Two Southern Calfornia newspapers owned by The Los Angeles Times (and therefore, The Tribune Company) today released their first news apps for the iPad and iPhone.
Why they are separate apps is a mystery as both versions of the apps are simply RSS readers that any high school programmer could probably build with a rudimentary knowledge of Xcode. Had these apps been released in April of 2010, when the iPad was first launched, they would have been appropriate. But released today, they simply seem outdated.
Neither app requires a subscription to access the content, which is extremely limited in any case (ten articles per section, four sections plus an About Us and Contact tab.
These news apps lack the one advantage local newspapers still have over many of their big regional counterparts: local advertising.
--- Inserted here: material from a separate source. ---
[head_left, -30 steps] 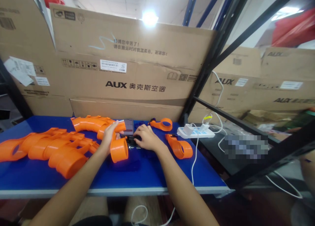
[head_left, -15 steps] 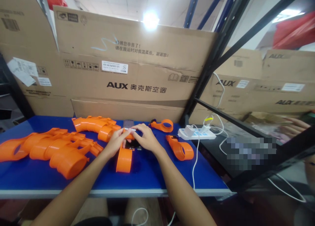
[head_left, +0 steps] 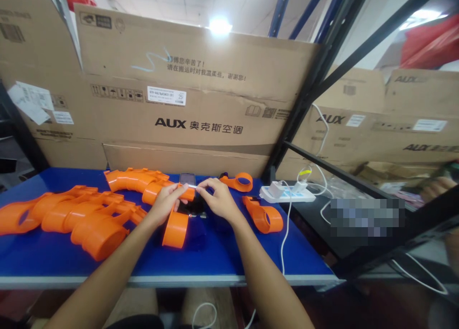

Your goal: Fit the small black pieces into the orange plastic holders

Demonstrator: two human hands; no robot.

Neither of the four apps released today contain local real estate advertising or features, nor do they have geolocation features that might take advantage of the needs of local retailers.
I am a big advocate of decentralized decision making when it comes to mobile and tablet product launches. There is a serious need for experimentation. But it is equally important for large media companies to be offering help to their local properties, as well. Apps that don't generate new subscription revenue or support local ad sales efforts are really a waste of time and money. Unless, of course, these newspapers are running counter to revenue and profit trends, it's hard to see how these kinds of simple RSS driven news apps have much of a future.